## ABOUT THIS EXERCISE
Each line below must be transcribed exactly, and no picture may appear in the transcription.
DATASET SECTION Block Start
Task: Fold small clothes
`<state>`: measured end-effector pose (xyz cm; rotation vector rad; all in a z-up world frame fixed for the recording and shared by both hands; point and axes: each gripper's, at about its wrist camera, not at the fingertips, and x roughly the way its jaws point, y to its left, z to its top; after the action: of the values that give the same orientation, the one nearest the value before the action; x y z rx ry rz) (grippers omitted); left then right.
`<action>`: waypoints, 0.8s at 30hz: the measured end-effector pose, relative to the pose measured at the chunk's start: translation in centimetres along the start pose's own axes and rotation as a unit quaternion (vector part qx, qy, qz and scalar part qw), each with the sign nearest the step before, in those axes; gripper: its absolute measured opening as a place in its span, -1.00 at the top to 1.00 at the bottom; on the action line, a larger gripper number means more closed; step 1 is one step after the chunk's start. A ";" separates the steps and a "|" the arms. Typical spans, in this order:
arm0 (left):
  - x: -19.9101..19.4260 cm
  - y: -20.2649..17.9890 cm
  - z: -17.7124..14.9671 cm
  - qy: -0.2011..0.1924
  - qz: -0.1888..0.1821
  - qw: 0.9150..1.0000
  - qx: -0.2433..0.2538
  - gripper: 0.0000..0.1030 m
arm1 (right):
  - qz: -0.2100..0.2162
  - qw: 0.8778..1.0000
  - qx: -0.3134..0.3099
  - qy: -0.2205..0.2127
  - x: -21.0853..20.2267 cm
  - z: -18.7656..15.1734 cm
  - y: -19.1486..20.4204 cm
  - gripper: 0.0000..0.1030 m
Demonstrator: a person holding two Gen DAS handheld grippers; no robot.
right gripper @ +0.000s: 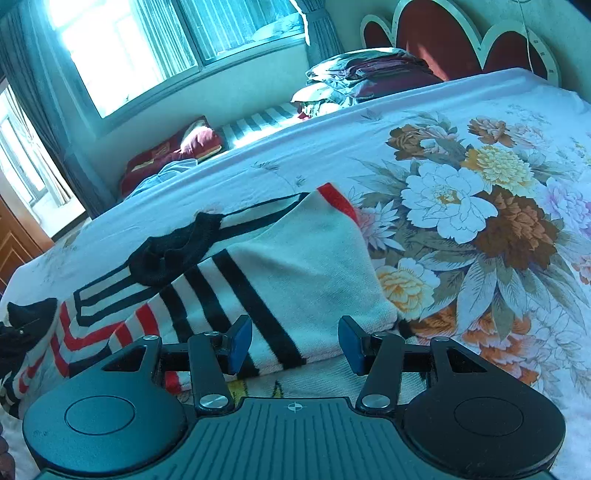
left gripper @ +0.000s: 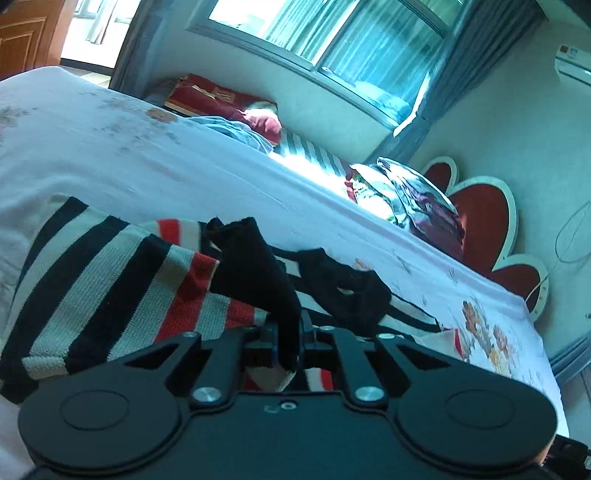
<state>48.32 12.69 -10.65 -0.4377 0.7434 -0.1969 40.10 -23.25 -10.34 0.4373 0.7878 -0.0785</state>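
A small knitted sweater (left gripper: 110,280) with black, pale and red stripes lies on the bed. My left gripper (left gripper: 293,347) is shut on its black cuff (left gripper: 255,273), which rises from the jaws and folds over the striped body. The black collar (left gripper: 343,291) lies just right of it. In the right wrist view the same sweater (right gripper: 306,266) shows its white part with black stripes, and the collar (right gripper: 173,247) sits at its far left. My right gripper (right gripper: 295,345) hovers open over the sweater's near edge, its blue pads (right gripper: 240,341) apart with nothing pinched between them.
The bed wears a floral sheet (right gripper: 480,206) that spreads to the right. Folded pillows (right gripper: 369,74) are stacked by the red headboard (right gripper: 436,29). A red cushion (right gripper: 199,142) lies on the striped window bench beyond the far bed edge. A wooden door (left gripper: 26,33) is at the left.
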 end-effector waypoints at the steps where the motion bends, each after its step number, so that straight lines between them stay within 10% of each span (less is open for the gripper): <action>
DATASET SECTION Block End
## EXERCISE OUTPUT
Task: Fold small clothes
`<state>`: measured end-effector pose (xyz cm; rotation vector rad; all in a z-up world frame fixed for the recording and shared by both hands; point and axes: each gripper's, at about its wrist camera, not at the fingertips, and x roughly the way its jaws point, y to its left, z to its top; after the action: of the values that give the same orientation, the one nearest the value before the action; x y z rx ry rz) (grippers omitted); left then right.
`<action>`: waypoints, 0.8s at 30hz: the measured end-effector pose, relative to the pose measured at the chunk's start: translation in centimetres along the start pose's own axes and rotation as a unit quaternion (vector part qx, qy, qz and scalar part qw), each with the sign nearest the step before, in those axes; gripper: its absolute measured opening as a place in its span, -1.00 at the top to 1.00 at the bottom; on the action line, a larger gripper number means more closed; step 1 is one step after the chunk's start. A ";" separates the steps and a "|" the arms. Typical spans, in this order:
arm0 (left):
  - x: -19.9101..19.4260 cm
  - y: -20.2649..17.9890 cm
  - z: -17.7124..14.9671 cm
  - qy: -0.2011..0.1924
  - qz: -0.1888..0.1821
  - qw: 0.9150..1.0000
  - qx: -0.2433..0.2538
  - gripper: 0.0000..0.1030 m
arm1 (right):
  - qz: -0.2100..0.2162
  - qw: 0.8778..1.0000
  - qx: -0.3134..0.3099
  - qy: -0.2205..0.2127
  - x: -21.0853..20.2267 cm
  - z: -18.7656..15.1734 cm
  - y: -19.1486..20.4204 cm
  - gripper: 0.0000..0.1030 m
Demonstrator: a person holding two Gen DAS handheld grippers; no robot.
right gripper @ +0.000s: 
left gripper @ +0.000s: 
<state>48.32 12.69 -10.65 -0.4377 0.7434 -0.1969 40.10 -23.25 -10.34 0.4373 0.7878 -0.0785</state>
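A small knitted sweater (left gripper: 110,280) with black, pale and red stripes lies on the bed. My left gripper (left gripper: 293,347) is shut on its black cuff (left gripper: 255,273), which rises from the jaws and folds over the striped body. The black collar (left gripper: 343,291) lies just right of it. In the right wrist view the same sweater (right gripper: 306,266) shows its white part with black stripes, and the collar (right gripper: 173,247) sits at its far left. My right gripper (right gripper: 295,345) hovers open over the sweater's near edge, its blue pads (right gripper: 240,341) apart with nothing pinched between them.
The bed wears a floral sheet (right gripper: 480,206) that spreads to the right. Folded pillows (right gripper: 369,74) are stacked by the red headboard (right gripper: 436,29). A red cushion (right gripper: 199,142) lies on the striped window bench beyond the far bed edge. A wooden door (left gripper: 26,33) is at the left.
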 end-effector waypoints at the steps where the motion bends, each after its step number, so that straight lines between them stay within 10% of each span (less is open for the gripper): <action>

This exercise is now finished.